Database Management System (DBMS) #
Database: A structured system to persist data over a long period of time, with certain rules imposing it
DBMS: Software to manage databases
- Manages data from multiple databases
- Enforces rules on the data
Types of DMBS #
- Relational (RDBMS)
- Examples: PostgreSQL, MySQL, Oracle, SQLite
- Hierarchical
- Networked
- Object-Oriented
- NoSQL
Key Concepts Overview #
Data Model #
A collection of tools for describing data, data relationships and semantics, and consistency constraints
Types of Data Models #
- Relational
- Data is stored in tables with rows and columns
- Entity-Relationship
- Mainly used for db design
- Object-based
- Object-oriented and Object-relational models
- Semi-structured (XML)
- Hierarchical
- Network
Database Instance and Schema #
Similar to types and variables in programming languages
Logical Schema: Overall logical structure of the db (variable types)

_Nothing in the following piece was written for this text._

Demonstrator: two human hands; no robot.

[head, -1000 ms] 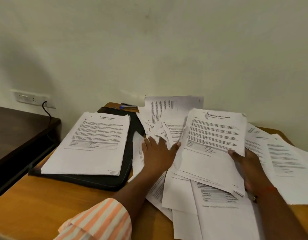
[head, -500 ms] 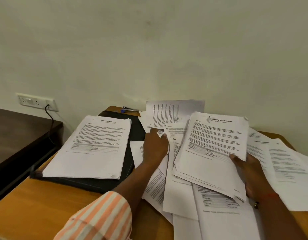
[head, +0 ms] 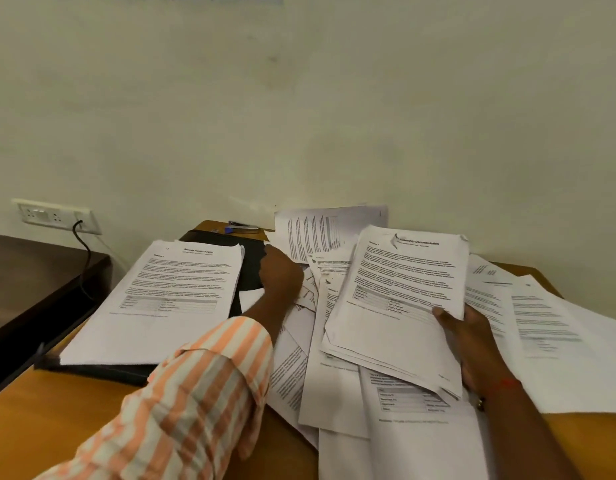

Physical Schema: Overall physical structure of the db
Instance: Snapshot of the db contents, at a particular point in time (variable value)
Database Engine #
A DBMS is partitioned into modules, each with its own responsibility
Functional Components:
- Storage Manager
- Query Processor
- Transaction Manager
Database Users #
Who uses databases, and for what?
Naive Users (Average consumers)
- Uses Client-facing app interfaces/GUIs to indirectly communicate with the db
Application Programmers
- Writes embedded SQL
Sophisticated Users (Analysts + Scientists)
- Uses tools to query data from the db
Database Admininistrators (DBA)
- Has central control over the db system
- General functions:
- Grants authorization to access data
- Periodically backs up db
- Monitors disk space and running jobs
- Schema definition and modification permissions
Relational Data Model #
- 2D Tables logically represent data
- Relational Algebra is used for manipulating relations (tables)
- Set-based: Arbitrary row and column ordering
Definitions #
- $R$: Relation/Table Name
- Attribute: Column heading (defined in schema)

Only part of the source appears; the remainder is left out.